There are no injuries, but after the avalanche hits it’s all downhill for the picture postcard perfect family on a ski vacation in the Swiss Alps in the Swedish language film “Force Majeure.”
If relationships are fragile eco-systems, few are more so than a marriage. And how the two spouses reacted to the heart-stopping but ultimately benign act of God – the title is also the term for how such an act can void a legal contract – changes the way they feel about each other and themselves, and poisons every minute they spend with their children.
At first we see them pose for group photos, and in a co-sleeping tangle in their long underwear after a long day on the slopes.
But while at lunch on the patio, they watch with interest as a small avalanche slides the hill and then in horror as it threatens to consume them.
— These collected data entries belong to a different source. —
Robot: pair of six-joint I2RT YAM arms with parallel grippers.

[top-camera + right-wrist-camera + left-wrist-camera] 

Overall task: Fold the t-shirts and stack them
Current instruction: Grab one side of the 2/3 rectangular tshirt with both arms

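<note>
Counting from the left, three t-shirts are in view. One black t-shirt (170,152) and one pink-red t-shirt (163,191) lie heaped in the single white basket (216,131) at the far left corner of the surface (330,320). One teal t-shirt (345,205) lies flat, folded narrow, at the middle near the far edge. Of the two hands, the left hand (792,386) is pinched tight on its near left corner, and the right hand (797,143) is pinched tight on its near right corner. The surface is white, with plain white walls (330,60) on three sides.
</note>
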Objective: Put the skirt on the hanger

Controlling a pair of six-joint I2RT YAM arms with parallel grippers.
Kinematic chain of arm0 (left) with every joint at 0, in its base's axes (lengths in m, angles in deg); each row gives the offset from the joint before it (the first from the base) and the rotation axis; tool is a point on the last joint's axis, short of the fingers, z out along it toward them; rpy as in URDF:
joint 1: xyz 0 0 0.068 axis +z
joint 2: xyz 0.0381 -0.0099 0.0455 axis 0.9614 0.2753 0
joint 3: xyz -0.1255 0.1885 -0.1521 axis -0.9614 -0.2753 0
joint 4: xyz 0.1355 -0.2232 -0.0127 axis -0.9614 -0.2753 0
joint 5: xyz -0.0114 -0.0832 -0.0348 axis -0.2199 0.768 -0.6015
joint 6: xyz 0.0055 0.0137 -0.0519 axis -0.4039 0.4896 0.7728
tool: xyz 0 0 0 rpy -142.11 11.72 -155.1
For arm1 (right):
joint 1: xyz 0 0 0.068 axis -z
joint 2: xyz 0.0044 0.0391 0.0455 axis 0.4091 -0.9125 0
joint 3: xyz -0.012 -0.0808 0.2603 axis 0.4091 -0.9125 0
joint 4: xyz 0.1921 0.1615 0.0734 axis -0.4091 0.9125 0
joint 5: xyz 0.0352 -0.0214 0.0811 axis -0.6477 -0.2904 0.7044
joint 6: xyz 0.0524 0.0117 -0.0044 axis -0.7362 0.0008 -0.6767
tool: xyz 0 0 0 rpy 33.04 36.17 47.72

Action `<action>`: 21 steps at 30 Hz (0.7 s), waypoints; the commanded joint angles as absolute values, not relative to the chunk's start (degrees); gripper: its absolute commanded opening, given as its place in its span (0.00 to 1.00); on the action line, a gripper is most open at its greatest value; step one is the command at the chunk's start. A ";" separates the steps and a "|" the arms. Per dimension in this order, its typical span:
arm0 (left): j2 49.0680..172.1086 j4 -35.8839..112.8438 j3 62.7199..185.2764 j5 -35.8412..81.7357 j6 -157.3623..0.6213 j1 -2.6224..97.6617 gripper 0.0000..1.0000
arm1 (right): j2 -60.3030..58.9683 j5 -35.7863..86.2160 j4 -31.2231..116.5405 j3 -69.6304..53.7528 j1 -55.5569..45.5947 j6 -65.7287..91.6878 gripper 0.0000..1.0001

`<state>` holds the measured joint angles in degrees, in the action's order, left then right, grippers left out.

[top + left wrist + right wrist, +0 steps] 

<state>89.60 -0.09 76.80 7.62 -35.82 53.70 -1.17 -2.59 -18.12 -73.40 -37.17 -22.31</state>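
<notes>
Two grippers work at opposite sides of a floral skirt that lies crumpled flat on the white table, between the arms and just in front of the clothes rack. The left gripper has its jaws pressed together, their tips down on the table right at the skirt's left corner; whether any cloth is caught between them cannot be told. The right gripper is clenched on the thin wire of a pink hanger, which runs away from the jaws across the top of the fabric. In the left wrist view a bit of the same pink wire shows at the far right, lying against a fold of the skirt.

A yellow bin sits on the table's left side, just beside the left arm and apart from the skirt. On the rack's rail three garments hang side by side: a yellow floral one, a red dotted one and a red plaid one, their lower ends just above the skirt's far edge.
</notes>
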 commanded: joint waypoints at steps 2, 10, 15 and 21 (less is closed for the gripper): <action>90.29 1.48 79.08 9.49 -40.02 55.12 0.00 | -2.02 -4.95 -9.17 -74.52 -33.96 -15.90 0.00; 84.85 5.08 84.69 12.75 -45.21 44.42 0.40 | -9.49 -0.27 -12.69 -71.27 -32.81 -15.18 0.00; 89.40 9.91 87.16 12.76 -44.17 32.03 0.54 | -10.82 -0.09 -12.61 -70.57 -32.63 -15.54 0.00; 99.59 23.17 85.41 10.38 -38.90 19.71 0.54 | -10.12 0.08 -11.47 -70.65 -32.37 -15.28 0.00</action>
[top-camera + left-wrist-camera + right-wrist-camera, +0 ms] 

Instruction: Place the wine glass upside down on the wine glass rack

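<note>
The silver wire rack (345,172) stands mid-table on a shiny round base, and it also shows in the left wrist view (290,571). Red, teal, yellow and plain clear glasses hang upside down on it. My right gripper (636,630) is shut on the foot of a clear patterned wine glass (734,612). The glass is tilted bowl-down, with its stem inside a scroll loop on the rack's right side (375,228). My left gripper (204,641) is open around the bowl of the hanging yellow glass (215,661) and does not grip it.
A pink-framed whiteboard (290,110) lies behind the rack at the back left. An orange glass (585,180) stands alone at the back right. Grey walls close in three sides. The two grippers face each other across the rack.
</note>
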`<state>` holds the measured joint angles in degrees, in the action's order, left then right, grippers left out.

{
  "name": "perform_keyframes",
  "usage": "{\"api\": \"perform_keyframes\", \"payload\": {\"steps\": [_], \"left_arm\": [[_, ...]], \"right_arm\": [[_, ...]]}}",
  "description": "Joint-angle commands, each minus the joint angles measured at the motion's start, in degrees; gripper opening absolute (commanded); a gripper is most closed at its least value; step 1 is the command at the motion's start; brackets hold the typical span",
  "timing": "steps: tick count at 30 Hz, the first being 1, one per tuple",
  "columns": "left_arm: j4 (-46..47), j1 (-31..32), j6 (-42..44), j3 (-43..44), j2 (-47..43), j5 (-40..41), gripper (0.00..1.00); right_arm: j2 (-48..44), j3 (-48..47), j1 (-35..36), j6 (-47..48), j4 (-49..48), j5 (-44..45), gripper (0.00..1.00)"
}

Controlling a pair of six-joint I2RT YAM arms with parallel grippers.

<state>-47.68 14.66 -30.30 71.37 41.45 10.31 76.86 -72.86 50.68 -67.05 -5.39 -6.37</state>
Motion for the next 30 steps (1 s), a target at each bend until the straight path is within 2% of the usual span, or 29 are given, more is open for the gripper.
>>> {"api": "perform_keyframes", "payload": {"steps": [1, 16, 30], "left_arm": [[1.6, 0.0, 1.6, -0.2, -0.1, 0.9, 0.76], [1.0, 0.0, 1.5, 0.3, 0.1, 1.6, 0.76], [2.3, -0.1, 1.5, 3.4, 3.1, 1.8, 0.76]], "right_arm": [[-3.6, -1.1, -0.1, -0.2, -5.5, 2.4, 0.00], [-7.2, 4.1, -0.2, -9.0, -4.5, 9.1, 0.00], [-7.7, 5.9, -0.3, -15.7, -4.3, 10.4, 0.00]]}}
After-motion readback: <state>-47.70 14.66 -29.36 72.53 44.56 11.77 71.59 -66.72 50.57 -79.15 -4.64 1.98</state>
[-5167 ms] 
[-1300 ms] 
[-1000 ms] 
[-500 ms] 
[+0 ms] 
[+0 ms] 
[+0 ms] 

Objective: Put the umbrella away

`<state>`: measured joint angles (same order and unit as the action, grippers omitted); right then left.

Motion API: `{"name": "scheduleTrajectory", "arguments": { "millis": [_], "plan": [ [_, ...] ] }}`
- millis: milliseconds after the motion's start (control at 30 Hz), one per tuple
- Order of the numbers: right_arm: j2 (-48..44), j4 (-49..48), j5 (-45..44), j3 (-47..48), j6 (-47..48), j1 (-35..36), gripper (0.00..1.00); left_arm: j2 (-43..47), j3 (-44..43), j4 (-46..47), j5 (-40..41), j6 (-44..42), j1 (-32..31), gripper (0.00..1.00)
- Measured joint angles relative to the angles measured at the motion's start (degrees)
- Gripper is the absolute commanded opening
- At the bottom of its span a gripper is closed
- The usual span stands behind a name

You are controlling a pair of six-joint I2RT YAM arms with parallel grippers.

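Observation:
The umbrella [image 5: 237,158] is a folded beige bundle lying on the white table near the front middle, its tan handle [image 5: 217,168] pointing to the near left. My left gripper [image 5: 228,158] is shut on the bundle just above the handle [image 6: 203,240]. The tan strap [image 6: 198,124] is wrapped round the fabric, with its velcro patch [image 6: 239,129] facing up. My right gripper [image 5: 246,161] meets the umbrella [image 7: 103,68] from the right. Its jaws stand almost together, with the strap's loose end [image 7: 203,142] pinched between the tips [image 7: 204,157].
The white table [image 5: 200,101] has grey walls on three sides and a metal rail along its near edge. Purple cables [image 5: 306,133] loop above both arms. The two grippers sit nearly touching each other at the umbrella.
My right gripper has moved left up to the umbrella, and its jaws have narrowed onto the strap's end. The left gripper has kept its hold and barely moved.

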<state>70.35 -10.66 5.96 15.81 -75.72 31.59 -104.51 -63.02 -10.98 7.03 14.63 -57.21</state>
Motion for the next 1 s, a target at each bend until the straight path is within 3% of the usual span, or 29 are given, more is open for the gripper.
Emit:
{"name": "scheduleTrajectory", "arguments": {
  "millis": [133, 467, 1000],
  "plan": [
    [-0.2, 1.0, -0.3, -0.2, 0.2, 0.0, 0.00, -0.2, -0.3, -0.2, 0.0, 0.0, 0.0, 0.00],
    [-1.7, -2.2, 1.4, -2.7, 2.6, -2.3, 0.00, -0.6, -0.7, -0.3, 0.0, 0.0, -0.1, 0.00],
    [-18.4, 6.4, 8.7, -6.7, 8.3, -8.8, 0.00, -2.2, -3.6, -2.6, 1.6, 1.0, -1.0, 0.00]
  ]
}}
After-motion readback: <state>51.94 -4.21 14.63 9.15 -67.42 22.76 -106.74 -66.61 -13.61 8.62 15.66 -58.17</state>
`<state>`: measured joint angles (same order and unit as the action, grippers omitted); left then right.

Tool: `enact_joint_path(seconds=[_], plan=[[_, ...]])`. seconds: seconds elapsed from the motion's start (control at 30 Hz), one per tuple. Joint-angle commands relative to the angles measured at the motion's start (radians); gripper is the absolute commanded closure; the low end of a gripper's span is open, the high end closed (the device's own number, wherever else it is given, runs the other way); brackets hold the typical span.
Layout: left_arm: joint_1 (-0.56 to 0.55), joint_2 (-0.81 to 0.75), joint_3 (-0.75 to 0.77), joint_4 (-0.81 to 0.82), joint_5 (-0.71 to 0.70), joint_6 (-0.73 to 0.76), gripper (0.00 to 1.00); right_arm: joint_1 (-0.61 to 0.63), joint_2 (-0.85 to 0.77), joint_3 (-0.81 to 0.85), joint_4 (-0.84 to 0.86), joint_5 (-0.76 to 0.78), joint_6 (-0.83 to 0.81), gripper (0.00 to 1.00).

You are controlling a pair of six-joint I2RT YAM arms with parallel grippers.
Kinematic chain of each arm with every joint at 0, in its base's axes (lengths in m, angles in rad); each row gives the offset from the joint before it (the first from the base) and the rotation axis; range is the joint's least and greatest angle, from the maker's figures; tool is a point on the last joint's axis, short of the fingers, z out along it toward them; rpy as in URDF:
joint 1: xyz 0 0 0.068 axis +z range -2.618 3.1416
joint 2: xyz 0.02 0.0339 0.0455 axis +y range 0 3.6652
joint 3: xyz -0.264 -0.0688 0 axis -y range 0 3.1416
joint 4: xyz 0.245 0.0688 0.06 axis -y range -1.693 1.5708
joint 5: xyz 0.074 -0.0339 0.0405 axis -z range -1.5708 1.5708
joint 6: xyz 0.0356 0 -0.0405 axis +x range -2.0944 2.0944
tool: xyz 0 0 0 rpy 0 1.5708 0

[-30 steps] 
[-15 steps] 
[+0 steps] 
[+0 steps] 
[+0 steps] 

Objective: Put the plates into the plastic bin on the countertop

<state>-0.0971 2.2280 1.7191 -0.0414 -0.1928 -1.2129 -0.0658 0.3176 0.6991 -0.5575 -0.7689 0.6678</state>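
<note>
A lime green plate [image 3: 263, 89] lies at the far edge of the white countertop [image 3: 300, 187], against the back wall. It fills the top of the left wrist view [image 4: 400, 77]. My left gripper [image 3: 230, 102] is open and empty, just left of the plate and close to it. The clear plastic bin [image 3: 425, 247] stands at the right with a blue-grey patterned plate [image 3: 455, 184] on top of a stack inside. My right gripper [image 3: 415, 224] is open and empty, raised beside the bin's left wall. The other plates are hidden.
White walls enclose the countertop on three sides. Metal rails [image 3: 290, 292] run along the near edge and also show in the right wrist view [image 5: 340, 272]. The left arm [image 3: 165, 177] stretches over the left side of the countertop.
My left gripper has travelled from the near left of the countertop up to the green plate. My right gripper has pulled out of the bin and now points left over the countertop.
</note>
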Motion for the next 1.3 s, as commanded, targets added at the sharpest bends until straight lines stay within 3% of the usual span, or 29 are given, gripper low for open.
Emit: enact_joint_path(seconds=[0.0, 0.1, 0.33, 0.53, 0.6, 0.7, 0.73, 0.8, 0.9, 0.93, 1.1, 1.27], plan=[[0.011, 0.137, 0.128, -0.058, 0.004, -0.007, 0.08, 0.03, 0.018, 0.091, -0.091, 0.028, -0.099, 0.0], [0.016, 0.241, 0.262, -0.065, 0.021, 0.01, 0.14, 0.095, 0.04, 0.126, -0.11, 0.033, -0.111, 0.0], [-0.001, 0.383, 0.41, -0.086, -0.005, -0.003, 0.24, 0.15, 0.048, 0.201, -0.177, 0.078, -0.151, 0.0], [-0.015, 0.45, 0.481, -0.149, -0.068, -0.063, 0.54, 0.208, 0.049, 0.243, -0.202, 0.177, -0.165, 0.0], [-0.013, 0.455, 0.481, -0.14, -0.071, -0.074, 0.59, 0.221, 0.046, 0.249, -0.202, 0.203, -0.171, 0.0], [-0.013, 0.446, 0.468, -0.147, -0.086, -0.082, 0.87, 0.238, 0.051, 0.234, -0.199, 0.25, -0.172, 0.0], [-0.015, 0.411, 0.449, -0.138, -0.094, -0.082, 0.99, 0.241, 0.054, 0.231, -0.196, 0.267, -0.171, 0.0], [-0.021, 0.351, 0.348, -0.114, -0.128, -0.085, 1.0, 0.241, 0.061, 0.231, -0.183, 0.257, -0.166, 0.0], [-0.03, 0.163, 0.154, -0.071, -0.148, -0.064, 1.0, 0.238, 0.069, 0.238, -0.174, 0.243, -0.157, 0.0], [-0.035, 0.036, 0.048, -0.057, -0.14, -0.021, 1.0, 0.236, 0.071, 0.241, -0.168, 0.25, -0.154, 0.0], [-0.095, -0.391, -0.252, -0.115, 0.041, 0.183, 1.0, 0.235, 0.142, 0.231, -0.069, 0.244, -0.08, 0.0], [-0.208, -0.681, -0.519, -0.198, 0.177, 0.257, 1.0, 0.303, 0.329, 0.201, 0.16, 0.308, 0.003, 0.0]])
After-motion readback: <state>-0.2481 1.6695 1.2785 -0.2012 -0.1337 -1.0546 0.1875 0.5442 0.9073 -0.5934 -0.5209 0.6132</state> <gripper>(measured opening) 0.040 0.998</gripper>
The lodge is nestled in a valley under a mountain range so pristine it looks like another planet. But in the way that a single event can change everything, what was formerly breathtakingly scenic now seems ominous. Each lurch of the ski lift, each explosion designed to prevent avalanches, each crying child, even the thumping lodge disco are like manifestations of the tension and strangeness now between them.
These feelings are made literal in dark night of the soul scenes as the couple – Johannes Kuhnke, an Ewan McGregor lookalike, and Lisa Loven Kongsli – confront their failings and disappointments.
Such tectonic shifts usually precede realignment, but as writer-director Ruben Ostland steers the couple through the rubble, their uncertainty is contagious and the horizon is obscured by fog and snow.
Three stars
With Johannes Kuhnke, Lisa Loven Kongsli, Clara Wettergren, Vincent Wettergern, Kristofer Hivji, Fanny Metelius. Produced by Phillipe Bober, Erik Hemmendorff, Marie Kjellson. Written and directed by Ruben Ostland. In Swedish and English with English subtitles. Rated R; language, nudity. Approximate running time: 118 minutes.
Friday at the Oriental Theater.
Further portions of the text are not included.